A deputada federal Erika Hilton (PSOL-SP) solicitou ao Ministério das Comunicações a suspensão, por 30 dias, do “Programa do Ratinho”, exibido diariamente pelo SBT. O pedido foi apresentado após declarações feitas pelo apresentador Carlos Massa, conhecido como Ratinho, durante a edição exibida na quarta-feira (12). Com informações do F5.
O Ministério das Comunicações informou que recebeu a representação administrativa encaminhada pela parlamentar. Em nota, a pasta afirmou que o documento será analisado pela equipe técnica da Secretaria de Radiodifusão (Serad). Segundo o órgão, a avaliação seguirá os trâmites administrativos e legais previstos na legislação.

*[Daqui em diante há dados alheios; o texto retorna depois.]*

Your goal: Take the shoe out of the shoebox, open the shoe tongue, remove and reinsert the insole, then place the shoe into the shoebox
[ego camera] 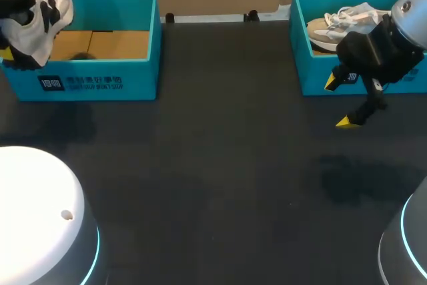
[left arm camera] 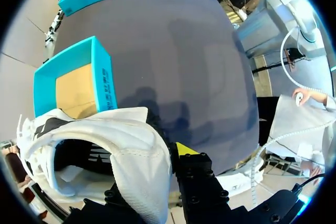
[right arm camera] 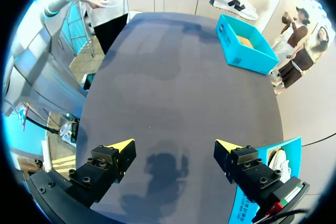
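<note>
Extraction judged complete: the white sneaker [ego camera: 47,15] hangs above the teal shoebox [ego camera: 100,81] at upper left, with the left gripper [left arm camera: 163,166] clamped on its side wall. The right gripper [ego camera: 339,103], centre right, is spread and empty. Outstanding: tongue, insole, reboxing.

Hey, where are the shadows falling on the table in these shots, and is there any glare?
Head view: the right hand casts a soft dark patch on the table below it, and I see no glare. Right wrist view: its shadow lies between the open fingers. Left wrist view: the white shoe throws a faint shadow ahead of it.
</note>
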Robot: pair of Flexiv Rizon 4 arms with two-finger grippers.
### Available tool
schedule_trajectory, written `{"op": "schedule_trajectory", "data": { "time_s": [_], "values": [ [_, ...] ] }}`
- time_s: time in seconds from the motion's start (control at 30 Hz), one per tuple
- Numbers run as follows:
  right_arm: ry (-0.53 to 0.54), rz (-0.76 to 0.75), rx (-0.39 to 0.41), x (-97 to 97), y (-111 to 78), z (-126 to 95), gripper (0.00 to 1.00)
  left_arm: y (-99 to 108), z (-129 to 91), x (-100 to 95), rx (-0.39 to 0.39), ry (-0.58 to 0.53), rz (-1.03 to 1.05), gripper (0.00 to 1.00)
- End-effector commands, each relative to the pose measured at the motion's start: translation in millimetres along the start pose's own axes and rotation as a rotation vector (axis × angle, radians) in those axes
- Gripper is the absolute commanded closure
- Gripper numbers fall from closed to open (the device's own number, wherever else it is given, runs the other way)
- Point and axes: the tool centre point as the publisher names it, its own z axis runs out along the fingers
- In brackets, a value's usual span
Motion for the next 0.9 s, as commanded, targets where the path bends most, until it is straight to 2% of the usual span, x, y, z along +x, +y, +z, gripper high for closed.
{"op": "schedule_trajectory", "data": {
  "time_s": [0.03, 0.13, 0.33, 0.5, 0.63, 0.9],
  "values": [
    [0.001, 0.001, 0.002, -0.5, 0.2, 0.7, 0.0, 0.2, -1.5, 1.0, -0.001, -0.003, 0.001, 1.0],
    [0.001, 0.001, 0.002, -0.5, 0.2, 0.7, 0.0, 0.2, -1.5, 1.0, -0.001, -0.003, 0.001, 1.0],
    [0.001, 0.001, 0.002, -0.5, 0.2, 0.7, 0.0, 20.9, 3.6, -23.3, 0.008, -0.014, -0.013, 1.0],
    [0.001, 0.001, 0.002, -0.5, 0.2, 0.7, 0.0, 38.7, 8.5, -41.4, -0.034, -0.05, -0.049, 1.0],
    [0.001, 0.001, 0.002, -0.5, 0.2, 0.7, 0.0, 54.2, 9.6, -59.1, -0.004, -0.06, -0.053, 1.0],
    [0.001, 0.001, 0.002, -0.5, 0.2, 0.7, 0.0, 71.0, 10.6, -86.0, -0.038, -0.098, -0.085, 1.0]
  ]
}}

Procurado, Ratinho declarou, por meio de sua assessoria, que não comenta processos judiciais. O SBT informou que as falas do apresentador não representam a posição institucional da emissora e que o caso está sendo analisado internamente.
Durante o programa, Ratinho comentou a escolha de Erika Hilton para presidir a Comissão de Defesa dos Direitos da Mulher da Câmara dos Deputados. Na ocasião, afirmou que a parlamentar não deveria ocupar o cargo por ser uma mulher trans. “Tem tanta muié, porque vai dar para uma trans? Ela não é mulher, ela é trans. Não tenho nada contra trans, mas tem outras mulheres, mulheres mesmo…”, disse.

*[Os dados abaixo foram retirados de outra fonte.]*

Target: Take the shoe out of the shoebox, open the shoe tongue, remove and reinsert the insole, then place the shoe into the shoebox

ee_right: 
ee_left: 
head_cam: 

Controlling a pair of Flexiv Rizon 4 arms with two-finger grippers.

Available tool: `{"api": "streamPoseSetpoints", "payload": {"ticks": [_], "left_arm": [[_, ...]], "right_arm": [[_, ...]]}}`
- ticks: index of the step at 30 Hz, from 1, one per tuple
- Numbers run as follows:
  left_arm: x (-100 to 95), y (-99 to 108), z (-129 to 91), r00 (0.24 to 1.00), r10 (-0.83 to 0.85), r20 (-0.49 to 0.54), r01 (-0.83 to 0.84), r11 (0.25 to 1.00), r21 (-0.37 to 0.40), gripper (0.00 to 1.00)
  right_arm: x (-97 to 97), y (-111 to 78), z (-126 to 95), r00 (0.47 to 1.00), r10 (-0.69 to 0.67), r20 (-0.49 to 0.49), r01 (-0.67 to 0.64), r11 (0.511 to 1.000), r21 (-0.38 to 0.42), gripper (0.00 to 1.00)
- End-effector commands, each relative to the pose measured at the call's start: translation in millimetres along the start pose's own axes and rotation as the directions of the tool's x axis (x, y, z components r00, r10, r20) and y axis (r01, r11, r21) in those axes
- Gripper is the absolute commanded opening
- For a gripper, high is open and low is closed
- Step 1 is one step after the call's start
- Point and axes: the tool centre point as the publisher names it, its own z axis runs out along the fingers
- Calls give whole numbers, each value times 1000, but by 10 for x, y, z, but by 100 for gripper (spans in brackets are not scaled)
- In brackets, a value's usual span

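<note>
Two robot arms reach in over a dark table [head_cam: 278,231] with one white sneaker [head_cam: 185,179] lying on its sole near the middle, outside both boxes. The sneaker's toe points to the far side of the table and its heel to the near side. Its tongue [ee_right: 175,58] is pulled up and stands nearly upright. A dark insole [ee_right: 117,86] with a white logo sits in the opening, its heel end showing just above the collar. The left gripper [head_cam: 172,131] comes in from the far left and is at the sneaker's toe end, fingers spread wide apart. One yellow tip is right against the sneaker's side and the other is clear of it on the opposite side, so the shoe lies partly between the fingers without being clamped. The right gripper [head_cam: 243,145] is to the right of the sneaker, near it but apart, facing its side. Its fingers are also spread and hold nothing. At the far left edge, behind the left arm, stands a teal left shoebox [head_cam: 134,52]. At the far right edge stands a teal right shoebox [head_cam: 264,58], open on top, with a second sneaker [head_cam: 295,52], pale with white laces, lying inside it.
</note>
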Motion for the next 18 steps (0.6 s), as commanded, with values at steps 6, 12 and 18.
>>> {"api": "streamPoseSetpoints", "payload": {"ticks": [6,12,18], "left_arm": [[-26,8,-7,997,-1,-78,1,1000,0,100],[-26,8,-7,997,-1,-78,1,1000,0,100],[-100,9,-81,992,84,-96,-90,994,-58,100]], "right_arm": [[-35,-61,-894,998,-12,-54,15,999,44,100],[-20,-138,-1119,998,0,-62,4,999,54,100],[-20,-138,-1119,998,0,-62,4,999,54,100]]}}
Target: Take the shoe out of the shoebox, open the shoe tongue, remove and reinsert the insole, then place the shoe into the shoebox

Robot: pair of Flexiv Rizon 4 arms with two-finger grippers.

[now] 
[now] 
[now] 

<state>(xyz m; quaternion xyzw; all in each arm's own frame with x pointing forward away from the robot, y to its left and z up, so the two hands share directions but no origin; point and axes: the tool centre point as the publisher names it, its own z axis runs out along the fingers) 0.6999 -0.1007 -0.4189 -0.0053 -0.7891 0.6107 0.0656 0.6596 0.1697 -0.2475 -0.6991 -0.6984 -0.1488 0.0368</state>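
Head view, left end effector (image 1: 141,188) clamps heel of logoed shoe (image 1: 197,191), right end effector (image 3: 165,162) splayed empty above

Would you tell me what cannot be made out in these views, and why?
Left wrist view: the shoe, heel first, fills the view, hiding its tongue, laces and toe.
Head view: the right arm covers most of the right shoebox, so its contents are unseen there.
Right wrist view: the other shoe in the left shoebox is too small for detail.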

DESSERVIÇO! Ratinho dispara contra Érika Hilton ao vivo, e diz que a Deputada NÃO É MULHER.
“Mulher pra ser mulher, tem que ter útero, tem que menstruar” #ProgramaDoRatinho pic.twitter.com/JGb9gTxVw1
— Brenno (@brenno__moura) March 12, 2026
O apresentador acrescentou outras declarações sobre o tema e também citou a cantora e drag queen Pabllo Vittar ao comentar discussões sobre identidade de gênero. Ele ainda afirmou que respeita pessoas com “comportamento diferente”, mas reiterou que a presidência da comissão deveria ser ocupada por uma mulher que não fosse trans.

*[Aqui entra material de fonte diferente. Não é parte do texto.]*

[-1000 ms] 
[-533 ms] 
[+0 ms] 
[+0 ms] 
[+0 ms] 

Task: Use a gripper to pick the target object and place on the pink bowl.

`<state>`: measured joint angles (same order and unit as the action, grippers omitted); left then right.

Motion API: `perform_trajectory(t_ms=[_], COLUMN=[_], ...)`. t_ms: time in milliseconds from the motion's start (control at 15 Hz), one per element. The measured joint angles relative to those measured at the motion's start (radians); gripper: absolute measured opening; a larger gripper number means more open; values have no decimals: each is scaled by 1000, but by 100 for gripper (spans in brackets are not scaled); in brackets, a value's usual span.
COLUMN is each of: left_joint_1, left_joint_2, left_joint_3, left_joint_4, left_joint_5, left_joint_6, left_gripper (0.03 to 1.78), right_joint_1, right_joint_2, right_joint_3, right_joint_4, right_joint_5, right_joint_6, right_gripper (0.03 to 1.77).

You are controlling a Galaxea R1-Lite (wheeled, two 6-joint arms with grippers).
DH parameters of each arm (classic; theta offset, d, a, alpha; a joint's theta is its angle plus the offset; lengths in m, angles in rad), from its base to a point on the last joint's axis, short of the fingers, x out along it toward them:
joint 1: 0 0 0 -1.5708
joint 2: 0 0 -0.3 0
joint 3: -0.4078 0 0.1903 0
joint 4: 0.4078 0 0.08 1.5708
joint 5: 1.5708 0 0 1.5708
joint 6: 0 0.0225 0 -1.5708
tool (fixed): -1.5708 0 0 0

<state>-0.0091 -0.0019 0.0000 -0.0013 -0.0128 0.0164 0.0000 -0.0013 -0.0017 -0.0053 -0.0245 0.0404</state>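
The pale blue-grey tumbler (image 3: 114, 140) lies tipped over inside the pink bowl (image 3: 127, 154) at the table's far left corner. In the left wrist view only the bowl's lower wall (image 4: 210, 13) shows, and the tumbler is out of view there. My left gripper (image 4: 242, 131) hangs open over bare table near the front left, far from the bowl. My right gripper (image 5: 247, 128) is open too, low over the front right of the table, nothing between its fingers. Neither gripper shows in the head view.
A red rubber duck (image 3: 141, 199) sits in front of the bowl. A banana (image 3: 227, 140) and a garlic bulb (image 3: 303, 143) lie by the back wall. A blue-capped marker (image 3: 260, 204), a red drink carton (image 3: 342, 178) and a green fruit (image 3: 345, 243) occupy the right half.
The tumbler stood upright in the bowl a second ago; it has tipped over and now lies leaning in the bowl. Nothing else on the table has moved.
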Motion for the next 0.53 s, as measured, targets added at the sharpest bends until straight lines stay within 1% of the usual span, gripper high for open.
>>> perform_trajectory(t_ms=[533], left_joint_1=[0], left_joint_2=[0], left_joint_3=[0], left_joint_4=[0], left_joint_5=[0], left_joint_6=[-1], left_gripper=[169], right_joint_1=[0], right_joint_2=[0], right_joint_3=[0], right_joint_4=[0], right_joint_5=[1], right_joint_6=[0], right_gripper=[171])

No ofício encaminhado ao ministério, Erika Hilton afirma que o programa utilizou um veículo de radiodifusão para disseminar discursos contra a comunidade LGBTQIA+. O documento também menciona que o SBT já teve um programa suspenso anteriormente. Em setembro de 2003, o “Domingo Legal”, então apresentado por Gugu Liberato (1959-2019), ficou uma semana fora do ar após exibir entrevista forjada com integrantes do PCC (Primeiro Comando da Capital).